=== RECORDS PROVIDED ===
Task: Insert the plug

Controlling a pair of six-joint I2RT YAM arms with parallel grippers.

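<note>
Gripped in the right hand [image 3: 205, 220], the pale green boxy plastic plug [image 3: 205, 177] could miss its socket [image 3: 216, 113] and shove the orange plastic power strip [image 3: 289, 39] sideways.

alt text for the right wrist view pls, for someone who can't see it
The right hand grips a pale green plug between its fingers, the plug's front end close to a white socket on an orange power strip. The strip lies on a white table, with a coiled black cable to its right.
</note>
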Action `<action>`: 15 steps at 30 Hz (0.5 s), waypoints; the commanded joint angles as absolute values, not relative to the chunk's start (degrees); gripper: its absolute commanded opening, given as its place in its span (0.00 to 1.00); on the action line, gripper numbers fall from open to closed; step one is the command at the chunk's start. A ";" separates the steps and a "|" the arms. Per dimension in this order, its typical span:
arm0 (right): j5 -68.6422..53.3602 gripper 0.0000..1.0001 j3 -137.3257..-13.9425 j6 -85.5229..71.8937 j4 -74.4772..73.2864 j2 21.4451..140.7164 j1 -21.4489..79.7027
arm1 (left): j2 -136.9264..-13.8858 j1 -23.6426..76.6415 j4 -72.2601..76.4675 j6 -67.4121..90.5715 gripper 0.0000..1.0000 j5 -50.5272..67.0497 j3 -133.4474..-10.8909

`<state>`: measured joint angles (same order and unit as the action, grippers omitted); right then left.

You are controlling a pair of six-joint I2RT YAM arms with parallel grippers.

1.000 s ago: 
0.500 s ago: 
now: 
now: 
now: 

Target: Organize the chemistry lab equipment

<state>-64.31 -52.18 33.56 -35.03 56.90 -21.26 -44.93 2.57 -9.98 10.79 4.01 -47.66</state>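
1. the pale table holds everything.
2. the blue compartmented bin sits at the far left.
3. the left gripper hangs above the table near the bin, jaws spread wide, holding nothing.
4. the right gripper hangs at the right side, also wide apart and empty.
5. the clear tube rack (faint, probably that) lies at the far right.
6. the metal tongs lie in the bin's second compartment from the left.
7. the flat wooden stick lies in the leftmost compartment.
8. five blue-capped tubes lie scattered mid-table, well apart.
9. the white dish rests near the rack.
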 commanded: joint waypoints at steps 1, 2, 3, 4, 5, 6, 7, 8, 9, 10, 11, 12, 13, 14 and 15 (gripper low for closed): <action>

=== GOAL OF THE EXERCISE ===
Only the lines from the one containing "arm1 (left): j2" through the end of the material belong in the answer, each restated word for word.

=== RESPONSE TO THIS TASK ===
arm1 (left): j2 -136.9264..-13.8858 j1 -23.6426..76.6415 j4 -72.2601..76.4675 j6 -67.4121..90.5715 gripper 0.0000..1.0000 j5 -50.5272..67.0497 j3 -133.4474..-10.8909

`<state>`: measured joint angles (same order and unit as the action, grippers omitted); right then left.

You are controlling a pair of six-joint I2RT YAM arms with parallel grippers.

1.000 s ago: 
0.500 s ago: 
now: 
now: 
now: 

Target: Organize the chemistry lab equipment

<state>-64.31 -52.18 33.56 -35.03 56.90 -21.26 -44.93 2.57 -9.98 10.79 4.01 -47.66</state>
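1. the pale table holds everything.
2. the blue compartmented bin sits at the far left.
3. the left gripper hangs above the table near the bin, jaws spread wide, holding nothing.
4. the right gripper hangs at the right side, also wide apart and empty.
5. the clear tube rack (faint, probably that) lies at the far right.
6. the metal tongs lie in the bin's second compartment from the left.
7. the flat wooden stick lies in the leftmost compartment.
8. five blue-capped tubes lie scattered mid-table, well apart.
9. the white dish rests near the rack.
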 commanded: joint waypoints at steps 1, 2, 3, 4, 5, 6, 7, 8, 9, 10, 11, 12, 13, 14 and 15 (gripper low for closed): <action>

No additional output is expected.